Liz Carr, a disability campaigner:

“I, and many other disabled older and terminally ill people, are quite fearful of what legalising assisted suicide would do and mean and those arguments aren't being debated, teased out, the safeguards aren't being looked at.

"Until we have a programme that does that, then I won't be happy to move onto this wider debate."

Emma Swain, the BBC’s Head of Knowledge Commissioning:

“The film does show some other perspectives but it is not critical that every film we make is completely impartial and balanced.”

Nola Leach, chief executive of CARE:

“I rather thought that we had moved on from the days when people gathered in crowds to watch other people die.

“That the BBC should facilitate this is deeply disturbing. One wonders whether the BBC has any interest in treating this subject impartially.”

BBC viewer, writing on the corporation’s Points of View message board:

"What a brilliantly paced, thoughtful, informative and fascinating programme that was. The contributors' accounts were very moving and strangely uplifting. Uplifting in that it was THEIR decision to die.”

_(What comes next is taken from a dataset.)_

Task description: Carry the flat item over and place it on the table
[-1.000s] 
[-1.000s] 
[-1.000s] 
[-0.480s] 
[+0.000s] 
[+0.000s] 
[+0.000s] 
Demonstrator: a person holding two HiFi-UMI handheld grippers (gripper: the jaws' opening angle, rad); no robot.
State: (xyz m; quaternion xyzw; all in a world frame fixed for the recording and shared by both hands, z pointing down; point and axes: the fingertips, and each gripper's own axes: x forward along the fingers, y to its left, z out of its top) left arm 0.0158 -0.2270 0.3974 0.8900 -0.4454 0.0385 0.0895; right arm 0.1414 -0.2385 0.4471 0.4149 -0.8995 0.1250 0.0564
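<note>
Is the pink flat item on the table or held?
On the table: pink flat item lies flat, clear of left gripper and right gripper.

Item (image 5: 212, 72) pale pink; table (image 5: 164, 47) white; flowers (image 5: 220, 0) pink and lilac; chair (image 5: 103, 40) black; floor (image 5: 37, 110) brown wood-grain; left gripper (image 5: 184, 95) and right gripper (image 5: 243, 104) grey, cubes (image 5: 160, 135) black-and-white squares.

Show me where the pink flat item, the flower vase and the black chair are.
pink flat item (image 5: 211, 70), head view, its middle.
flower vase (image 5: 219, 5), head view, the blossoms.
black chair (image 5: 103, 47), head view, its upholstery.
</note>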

Damian Thompson, Editor of Telegraph Blogs:

“As for the BBC, I wonder what the moral status is of exploiting a writer with a degenerative brain disease to nudge us towards a creepy change in the law – at our expense, of course.

“I would threaten to withhold my licence fee in protest, but the Beeb is utterly relentless in tracking down evaders and the last thing I want is to wake up in a Swiss clinic with a syringe staring me in the face.”

BBC viewer, writing on the corporation’s Points of View message board:
“I’ve watched it and applaud Terry Pratchett for allowing us to debate this important issue. I hope we will look back upon this era in a few years time and wonder how we could have allowed people to die without dignity.”